A chilling global reality is that wherever men have a hard time finding work, women have an even harder time. The one thing that remains constant no matter where Samasource goes is that when we target women, we see total transformations for all. Women make up 60 percent of the world’s chronically hungry. Their labor force participation is only at 55 percent, with participation as low as 25 percent in the Middle East and North Africa. When they do work, women continue to earn, on average, 10 to 30 percent less than men for paid labor, yet they are the sole breadwinners in one in three households around the world. In many countries, women are discouraged or forbidden from pursuing an education; in fact, women make up the majority of the world’s illiterate adults. Women in the United States were 35 percent more likely to live in poverty than men in 2015. But as of 2011, only 7 percent of all philanthropic donations were given to organizations that addressed the specific needs of women and girls, and the Foundation Center estimates that less than 10 percent of total foundation giving goes toward this group. Yet women are likely to reinvest an average of 90 percent of their income back into their families, whereas men are more likely to reinvest only 30 to 40 percent. What does that mean? If you really want to lift all boats, raise the women’s boats.

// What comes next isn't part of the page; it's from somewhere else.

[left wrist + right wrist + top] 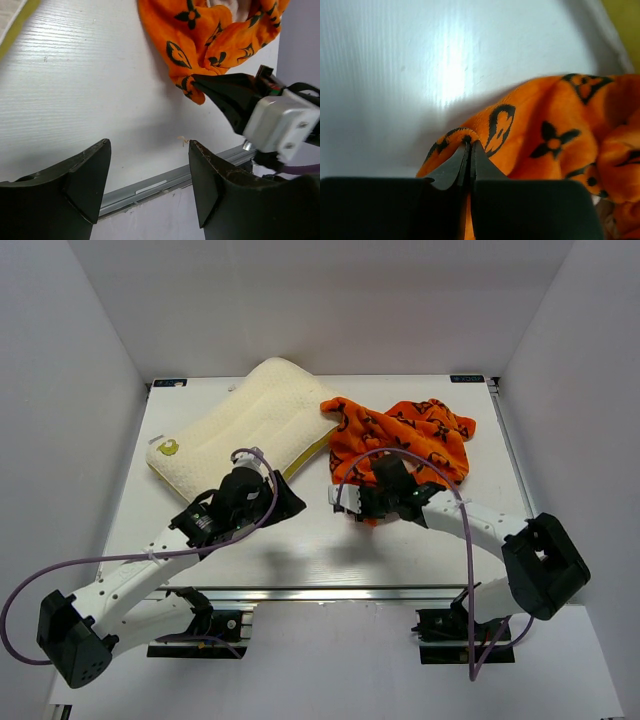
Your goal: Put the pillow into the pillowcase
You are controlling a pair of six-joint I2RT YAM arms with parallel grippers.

Generally, when women have paychecks, they spend them on family expenses, specifically on health care and education. Multiple studies have shown that when women do better, their babies and children do better, reaping the benefits of improved maternal health, better nutrition, safer housing, and early education. Those good head starts in life can add up to exponential improvements in a family’s overall health and income over the course of generations, the benefits of which can spread out over an entire community. Research and impact reports that Samasource has published bear out the same conclusion. One study we conducted with a researcher from the London School of Economics and Political Science in a center in the village of Rukka, in the Jharkhand state of India, revealed that while access to employment and the development of new computer skills raised the “confidence, dignity, and self- respect” of all the participants in the program, the women (who worked in all-female centers) reported that they had actually gained status in their homes as a result of their employment. They experienced other shifts as well:

They felt they could have a say in making purchasing decisions.

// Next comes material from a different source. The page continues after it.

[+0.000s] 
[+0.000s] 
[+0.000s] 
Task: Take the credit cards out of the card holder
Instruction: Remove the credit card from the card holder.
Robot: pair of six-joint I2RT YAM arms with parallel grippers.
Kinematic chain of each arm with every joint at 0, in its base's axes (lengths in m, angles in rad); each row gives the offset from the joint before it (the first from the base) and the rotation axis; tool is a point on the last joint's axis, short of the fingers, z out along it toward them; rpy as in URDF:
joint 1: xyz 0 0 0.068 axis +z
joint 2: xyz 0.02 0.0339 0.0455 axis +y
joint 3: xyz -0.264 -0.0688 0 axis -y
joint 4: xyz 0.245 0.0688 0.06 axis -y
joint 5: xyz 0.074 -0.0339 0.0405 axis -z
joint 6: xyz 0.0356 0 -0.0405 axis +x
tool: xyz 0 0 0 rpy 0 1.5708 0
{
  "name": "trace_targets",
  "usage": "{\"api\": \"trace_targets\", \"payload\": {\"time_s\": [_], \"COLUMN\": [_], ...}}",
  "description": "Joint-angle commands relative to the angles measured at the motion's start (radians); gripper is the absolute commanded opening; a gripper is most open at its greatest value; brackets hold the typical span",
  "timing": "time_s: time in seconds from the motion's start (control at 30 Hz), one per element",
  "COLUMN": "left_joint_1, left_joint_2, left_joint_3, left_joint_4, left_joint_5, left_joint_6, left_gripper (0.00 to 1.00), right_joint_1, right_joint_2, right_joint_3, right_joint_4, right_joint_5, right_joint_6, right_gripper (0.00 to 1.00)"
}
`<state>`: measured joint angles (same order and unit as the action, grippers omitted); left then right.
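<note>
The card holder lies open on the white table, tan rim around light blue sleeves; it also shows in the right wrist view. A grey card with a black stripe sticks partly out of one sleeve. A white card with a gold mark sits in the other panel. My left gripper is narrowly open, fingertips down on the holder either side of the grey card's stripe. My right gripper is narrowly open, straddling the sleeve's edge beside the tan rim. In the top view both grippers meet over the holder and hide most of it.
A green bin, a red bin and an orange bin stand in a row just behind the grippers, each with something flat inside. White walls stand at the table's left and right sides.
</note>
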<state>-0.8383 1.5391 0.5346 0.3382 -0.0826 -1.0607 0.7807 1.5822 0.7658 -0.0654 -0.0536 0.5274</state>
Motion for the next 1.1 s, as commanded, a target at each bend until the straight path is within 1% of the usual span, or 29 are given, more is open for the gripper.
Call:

In a region where women are often sold into brothels, families treated them with more respect. In fact, one worker’s father- n- aw offered to watch her children so she could keep working.

They were able to help their children with their studies.

They “found a voice to express their thoughts, ideas, and concerns” and believed they were now considered “valuable members of their family, community, and the workplace. . . . They have also started recognizing and participating in various political situations affecting their lives, such as speaking up when they believe they are being unfairly treated.” At times they seemed astonished at how much their lives had changed: “I thought empowerment was only in the books. A job really empowers you.”

There are plenty of women’s empowerment programs, but the best kind of empowerment is cold, hard cash given directly to low-income women. These organizations are doing important work to support women, but many of the problems they aim to fix, from gender-based violence to inequality to a lack of access to education, are rooted in cultural and religious beliefs about women and their worth. Those beliefs are exceedingly hard to change. Imagine that you were a member of one of these cultures—would you want to listen to anyone who tried to persuade you, even in the most respectful way, to rethink your entire worldview because they consider it backward and self-defeating? Trying to change social mores from the outside hardly ever works. Change has to come from within the community. And when women get jobs and gain economic agency, that change starts to happen. The world starts to look dramatically different and the barriers that traditionally hold women back, from the threat of violence to social structures to legal obstacles, fade when women earn as much as men (or, for that matter, any money at all). Digital work is a hammer that can hit many different nails. Give a woman the tools to raise her economic position, and she raises her value to her family and community. Money transcends religious and cultural barriers. We have found this holds true even in the most conservative areas where we have introduced our program.

Excerpted from Give Work: Reversing Poverty One Job At A Time by Leila Janah, in agreement with Portfolio, an imprint of Penguin Publishing Group, a division of Penguin Random House LLC. Copyright © Leila Janah, 2017.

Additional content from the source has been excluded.